Has anyone ever thought about making that blue pill pink?
I turned thirty this year and I am in love with my birth control. Yes, you heard me, my birth control. I have been on birth control for close to half my lifetime. I originally started taking it because I got my period every twenty-one days, not the usual twenty-eight. Not only was I blessed with the occasional two-a-months but I would get blinding headaches that would lay me out for hours at a time. I’ve tried the pill, NuVa ring, and Depo all with various side effects but with one equally significant benefit – control over my own body.
As I have gotten older, and hopefully wiser, birth control has morphed from a way to primarily tamper down my monthly period to self-expression over how I have conducted my life and the choices I have made. I have been able to engage in both short and long-term sexual relationships without the unintended pregnancy.
Having a child drastically changes a person life. If unprepared, it can disrupt a person’s career path and make matters of money and location a constant worry. Such issues can be exponentially more challenging for low-income women and teenagers. Access to and costs of birth control are highly politicized issues. However, there have been positive strides, with the cost of birth control decreasing thanks to the ACA and accessibility for teenagers and low-income women through recent state-run programs.

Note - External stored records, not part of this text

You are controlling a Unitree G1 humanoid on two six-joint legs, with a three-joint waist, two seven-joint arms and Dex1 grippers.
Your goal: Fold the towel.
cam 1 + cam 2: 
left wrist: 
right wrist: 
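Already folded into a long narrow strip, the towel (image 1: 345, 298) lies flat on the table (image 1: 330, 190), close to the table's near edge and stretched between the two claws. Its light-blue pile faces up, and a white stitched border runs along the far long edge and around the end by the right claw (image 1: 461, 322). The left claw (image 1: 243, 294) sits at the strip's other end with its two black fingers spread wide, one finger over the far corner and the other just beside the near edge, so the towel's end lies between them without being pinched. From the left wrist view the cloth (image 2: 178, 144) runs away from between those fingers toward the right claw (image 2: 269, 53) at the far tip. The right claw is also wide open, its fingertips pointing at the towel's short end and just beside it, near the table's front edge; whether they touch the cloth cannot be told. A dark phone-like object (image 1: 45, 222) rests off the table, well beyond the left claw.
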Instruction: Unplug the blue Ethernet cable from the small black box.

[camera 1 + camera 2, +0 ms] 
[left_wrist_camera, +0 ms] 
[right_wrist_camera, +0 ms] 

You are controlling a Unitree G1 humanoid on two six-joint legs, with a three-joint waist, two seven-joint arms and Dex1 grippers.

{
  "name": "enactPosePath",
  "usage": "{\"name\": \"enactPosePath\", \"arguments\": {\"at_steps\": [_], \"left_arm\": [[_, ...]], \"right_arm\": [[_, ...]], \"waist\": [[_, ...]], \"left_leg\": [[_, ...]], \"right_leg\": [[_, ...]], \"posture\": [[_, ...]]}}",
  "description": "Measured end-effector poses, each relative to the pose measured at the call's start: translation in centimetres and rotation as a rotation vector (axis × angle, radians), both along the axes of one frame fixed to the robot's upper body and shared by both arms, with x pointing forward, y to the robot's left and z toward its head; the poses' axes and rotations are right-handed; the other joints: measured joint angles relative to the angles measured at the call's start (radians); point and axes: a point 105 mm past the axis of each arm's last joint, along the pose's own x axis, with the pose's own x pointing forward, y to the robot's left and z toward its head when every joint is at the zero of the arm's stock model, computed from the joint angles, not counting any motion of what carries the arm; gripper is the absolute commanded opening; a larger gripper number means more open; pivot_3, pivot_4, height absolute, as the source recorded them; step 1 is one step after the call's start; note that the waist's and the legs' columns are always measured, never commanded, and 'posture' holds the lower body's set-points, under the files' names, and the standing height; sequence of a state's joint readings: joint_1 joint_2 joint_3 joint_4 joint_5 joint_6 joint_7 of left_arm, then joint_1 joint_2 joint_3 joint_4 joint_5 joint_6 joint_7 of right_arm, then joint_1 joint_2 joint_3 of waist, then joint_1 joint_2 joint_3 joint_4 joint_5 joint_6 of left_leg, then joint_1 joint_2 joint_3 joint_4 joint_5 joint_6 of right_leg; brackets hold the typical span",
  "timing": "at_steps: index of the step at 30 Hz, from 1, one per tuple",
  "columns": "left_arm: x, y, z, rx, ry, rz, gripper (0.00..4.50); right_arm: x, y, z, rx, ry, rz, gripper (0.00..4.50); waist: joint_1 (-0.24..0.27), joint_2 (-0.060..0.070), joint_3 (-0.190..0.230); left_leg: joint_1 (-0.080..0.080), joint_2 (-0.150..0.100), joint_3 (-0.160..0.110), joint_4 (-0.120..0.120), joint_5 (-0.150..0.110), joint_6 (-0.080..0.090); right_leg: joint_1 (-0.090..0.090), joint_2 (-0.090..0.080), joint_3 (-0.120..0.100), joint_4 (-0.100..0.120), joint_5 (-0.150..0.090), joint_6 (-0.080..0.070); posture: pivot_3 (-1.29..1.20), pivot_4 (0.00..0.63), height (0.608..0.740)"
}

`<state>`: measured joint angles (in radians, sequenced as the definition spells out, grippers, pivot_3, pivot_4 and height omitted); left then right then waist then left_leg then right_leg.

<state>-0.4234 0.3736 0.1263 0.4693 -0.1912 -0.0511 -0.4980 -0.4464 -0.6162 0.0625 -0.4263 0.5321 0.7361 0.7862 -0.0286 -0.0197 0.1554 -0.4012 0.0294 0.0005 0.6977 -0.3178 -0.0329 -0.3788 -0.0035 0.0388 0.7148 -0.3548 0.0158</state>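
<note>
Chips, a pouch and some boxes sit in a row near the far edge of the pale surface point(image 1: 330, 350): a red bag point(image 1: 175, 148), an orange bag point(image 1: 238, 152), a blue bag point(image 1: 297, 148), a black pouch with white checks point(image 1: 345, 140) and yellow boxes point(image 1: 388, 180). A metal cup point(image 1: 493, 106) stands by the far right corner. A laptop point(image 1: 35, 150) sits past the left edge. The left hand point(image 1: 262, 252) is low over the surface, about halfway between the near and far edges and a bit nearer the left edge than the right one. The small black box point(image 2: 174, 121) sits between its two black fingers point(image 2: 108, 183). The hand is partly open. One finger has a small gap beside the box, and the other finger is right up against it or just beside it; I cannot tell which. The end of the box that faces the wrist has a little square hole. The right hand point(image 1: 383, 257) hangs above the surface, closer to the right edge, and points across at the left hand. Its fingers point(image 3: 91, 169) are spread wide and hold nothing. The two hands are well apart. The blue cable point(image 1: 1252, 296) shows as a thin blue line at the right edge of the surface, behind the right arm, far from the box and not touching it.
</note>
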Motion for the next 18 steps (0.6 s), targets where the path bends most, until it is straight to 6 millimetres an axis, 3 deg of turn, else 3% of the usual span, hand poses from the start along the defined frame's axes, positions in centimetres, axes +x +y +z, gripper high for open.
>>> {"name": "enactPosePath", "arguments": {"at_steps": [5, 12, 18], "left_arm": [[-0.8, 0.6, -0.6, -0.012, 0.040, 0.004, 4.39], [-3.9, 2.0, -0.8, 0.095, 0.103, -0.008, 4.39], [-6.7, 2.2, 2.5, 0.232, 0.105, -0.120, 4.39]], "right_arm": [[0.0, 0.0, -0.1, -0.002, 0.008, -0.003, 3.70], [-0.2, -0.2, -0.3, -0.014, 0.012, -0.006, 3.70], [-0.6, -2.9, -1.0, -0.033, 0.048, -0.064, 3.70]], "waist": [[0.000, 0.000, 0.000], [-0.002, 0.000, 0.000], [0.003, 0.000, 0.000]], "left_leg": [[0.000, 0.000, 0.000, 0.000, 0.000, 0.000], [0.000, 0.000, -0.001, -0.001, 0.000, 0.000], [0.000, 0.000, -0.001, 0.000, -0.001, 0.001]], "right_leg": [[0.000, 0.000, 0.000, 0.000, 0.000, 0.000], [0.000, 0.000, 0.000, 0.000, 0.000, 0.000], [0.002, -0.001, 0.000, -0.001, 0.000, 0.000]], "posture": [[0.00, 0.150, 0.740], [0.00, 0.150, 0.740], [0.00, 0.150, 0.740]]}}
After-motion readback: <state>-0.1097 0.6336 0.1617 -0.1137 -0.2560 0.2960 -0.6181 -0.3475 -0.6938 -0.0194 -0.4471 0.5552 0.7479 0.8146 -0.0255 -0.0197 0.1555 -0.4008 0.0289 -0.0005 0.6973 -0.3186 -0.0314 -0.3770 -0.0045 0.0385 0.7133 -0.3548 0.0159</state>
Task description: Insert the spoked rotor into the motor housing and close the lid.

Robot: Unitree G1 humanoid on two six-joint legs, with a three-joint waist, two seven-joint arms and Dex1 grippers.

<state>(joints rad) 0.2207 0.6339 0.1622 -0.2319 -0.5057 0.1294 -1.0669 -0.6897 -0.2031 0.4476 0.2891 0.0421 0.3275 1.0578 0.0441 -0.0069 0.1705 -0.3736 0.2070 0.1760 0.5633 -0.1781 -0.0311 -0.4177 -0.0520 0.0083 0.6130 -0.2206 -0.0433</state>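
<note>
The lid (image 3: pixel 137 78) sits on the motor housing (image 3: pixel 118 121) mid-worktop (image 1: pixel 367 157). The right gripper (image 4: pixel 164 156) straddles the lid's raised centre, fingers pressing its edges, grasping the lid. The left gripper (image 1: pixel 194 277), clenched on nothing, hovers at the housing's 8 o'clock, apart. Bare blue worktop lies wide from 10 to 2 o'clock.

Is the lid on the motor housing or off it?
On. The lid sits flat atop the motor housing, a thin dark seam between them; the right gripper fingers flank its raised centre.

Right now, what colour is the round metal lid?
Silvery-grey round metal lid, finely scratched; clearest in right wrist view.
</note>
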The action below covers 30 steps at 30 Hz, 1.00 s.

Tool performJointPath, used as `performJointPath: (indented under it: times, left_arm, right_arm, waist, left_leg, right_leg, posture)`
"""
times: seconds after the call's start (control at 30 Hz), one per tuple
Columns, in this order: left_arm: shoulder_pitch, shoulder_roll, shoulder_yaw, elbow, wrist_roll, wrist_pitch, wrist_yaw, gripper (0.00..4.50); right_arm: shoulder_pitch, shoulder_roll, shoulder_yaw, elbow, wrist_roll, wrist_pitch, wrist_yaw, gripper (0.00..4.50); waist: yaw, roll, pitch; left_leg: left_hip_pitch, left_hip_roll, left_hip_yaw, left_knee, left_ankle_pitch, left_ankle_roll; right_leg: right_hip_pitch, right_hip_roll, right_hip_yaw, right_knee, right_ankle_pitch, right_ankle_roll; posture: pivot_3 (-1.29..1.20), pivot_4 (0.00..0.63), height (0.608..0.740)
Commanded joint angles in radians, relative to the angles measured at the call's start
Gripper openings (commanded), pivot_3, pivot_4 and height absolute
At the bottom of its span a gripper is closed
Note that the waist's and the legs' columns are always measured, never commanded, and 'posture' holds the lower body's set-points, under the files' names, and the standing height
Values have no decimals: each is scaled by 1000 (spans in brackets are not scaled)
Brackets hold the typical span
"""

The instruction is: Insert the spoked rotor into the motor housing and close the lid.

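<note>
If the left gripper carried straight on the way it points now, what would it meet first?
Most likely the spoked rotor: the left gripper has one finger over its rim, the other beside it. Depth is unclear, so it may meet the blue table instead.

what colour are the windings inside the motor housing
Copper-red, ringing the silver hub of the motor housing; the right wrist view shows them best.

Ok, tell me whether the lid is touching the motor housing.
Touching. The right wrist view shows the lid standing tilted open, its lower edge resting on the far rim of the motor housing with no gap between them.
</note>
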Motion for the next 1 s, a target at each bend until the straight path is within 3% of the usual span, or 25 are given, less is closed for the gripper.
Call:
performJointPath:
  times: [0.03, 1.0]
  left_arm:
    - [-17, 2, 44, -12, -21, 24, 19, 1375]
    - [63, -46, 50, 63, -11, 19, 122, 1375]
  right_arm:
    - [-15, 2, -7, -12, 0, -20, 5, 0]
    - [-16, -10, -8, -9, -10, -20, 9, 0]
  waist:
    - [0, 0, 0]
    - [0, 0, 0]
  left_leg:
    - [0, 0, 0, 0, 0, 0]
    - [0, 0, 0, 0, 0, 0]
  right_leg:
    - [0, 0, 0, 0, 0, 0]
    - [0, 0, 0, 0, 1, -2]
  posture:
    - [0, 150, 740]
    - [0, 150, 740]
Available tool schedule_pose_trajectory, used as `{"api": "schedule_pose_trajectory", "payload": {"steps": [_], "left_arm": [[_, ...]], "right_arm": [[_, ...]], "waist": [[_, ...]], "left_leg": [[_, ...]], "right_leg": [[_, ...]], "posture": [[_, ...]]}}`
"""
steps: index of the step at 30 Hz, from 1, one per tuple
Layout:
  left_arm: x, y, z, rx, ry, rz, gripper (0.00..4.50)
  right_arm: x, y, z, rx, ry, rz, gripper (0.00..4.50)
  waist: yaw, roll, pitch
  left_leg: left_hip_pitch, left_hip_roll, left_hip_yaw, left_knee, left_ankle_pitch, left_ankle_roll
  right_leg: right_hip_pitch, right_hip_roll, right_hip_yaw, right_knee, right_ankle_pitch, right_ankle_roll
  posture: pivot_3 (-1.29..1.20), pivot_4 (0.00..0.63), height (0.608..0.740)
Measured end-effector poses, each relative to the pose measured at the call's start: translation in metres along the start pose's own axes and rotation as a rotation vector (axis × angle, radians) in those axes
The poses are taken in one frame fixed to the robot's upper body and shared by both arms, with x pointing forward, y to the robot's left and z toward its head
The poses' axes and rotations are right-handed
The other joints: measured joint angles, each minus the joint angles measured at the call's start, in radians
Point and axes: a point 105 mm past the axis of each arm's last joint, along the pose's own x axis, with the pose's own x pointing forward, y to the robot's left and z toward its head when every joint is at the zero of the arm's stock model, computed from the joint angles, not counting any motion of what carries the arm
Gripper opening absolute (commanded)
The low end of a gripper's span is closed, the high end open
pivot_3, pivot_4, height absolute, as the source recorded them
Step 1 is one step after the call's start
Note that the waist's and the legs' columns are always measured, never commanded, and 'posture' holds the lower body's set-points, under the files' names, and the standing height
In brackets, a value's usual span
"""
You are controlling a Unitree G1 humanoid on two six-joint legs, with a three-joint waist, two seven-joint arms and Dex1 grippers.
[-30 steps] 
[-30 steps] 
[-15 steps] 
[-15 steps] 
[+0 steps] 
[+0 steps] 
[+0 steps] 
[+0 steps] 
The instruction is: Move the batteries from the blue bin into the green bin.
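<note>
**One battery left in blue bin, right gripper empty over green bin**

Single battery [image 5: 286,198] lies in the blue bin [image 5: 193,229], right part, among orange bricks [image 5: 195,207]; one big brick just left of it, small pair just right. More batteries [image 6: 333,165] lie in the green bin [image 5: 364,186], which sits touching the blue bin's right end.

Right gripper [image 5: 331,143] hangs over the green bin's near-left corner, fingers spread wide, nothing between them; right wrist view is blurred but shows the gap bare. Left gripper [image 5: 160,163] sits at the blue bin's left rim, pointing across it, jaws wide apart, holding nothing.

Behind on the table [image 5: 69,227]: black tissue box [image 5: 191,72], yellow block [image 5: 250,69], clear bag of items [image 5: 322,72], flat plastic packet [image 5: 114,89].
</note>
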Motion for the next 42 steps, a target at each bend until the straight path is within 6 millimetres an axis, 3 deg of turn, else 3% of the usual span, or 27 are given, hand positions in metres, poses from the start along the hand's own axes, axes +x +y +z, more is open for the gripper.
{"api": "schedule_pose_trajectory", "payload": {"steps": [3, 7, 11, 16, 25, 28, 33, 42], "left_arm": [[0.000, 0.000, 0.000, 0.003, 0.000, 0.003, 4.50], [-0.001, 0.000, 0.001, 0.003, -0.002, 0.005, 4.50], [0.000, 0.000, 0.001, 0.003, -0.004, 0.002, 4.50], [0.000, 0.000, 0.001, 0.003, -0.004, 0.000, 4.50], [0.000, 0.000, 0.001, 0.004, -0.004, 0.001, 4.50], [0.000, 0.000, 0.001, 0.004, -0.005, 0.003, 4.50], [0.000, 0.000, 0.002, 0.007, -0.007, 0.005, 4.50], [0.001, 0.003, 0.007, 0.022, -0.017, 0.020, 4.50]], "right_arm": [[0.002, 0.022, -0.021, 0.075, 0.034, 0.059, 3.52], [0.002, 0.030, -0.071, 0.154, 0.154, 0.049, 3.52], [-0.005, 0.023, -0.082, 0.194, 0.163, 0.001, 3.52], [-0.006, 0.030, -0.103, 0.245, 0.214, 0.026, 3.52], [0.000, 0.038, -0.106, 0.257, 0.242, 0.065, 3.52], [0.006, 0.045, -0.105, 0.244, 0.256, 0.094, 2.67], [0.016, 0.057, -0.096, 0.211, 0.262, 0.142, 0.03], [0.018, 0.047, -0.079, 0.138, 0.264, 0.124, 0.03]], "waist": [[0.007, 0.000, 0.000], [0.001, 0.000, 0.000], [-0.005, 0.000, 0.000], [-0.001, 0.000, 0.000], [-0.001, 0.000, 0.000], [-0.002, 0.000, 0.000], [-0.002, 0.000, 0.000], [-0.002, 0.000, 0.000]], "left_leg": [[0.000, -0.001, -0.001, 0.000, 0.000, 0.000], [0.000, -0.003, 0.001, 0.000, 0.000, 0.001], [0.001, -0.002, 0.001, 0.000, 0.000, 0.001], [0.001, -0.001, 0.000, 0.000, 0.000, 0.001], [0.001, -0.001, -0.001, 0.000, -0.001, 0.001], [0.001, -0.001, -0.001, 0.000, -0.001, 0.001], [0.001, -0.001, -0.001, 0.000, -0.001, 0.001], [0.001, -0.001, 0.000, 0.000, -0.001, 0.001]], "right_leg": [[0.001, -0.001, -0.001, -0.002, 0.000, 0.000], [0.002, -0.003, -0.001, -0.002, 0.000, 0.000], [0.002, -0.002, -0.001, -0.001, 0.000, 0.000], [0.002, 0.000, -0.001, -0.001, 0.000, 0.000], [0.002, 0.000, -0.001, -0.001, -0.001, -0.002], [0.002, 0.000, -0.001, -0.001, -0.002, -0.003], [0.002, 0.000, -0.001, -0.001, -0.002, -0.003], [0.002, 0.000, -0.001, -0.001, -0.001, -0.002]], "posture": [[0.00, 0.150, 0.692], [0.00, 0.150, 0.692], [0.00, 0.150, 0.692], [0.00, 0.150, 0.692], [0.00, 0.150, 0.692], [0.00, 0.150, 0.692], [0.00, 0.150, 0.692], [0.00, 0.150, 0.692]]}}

While these successes should be lauded and expanded upon, there is still the social stigma of birth control use as anti-family. I am thirty, single, and moving along in my career. Instead of asking me where I see myself in five years, I predictably am asked, “But isn’t this the time you should be looking forward to having children?”
Most of my friends and family pretty much know where I stand on children, so it doesn’t come from them. Instead, it is people at work, casual acquaintances or strangers I meet in line for coffee and a bagel at the local café who look at my left hand and simultaneously ask why I haven’t found a man yet. Men and women see it as their right, even duty, to provide unsolicited advice about my singledom. I have found this happening with more regularity in the past few years.
Usually I just shake my head “no”. Often an awkward pause follows as I am expected to justify my decision with a “why”. Most assume I don’t have children because I just haven’t found the right man. Others feel it is their right to tell me I will inevitably change my mind as I age. But will I? If I haven’t felt the desire yet to carry and bear a child I am probably pretty knowledgeable about what I do and do not want in life. That doesn’t mean I am closed off to the option of adoption or even ending up with someone who has children from a previous relationship or marriage. But for many, my resounding no to actually carrying a child means no to all child and I find myself judged for it.
This past Fourth of July I spent the day at one of my best friend’s house. He recently became a father for the first time and I have been gleefully adopted into the family as Auntie Kiki. I love my little nephew. Can’t get enough of him. When I hold him and look down I feel joy and can’t help but laugh when he screws up his face at me and smiles his toothless grin. But that’s it. When I hand him back I don’t feel a twinge of loss or guilt.
A friend of theirs asked when I wanted to have children. As usual, I answered never and that I have never been interested in ever being pregnant. He paused and looked down at me holding this darling baby. “You look pretty natural with a baby,” he said, raising his eyebrows and opening his hands in a gesture indicating that maybe I have made the wrong choice and should reconsider.
“Thanks,” I replied. “But I don’t think I’ll be giving up my BC anytime soon.”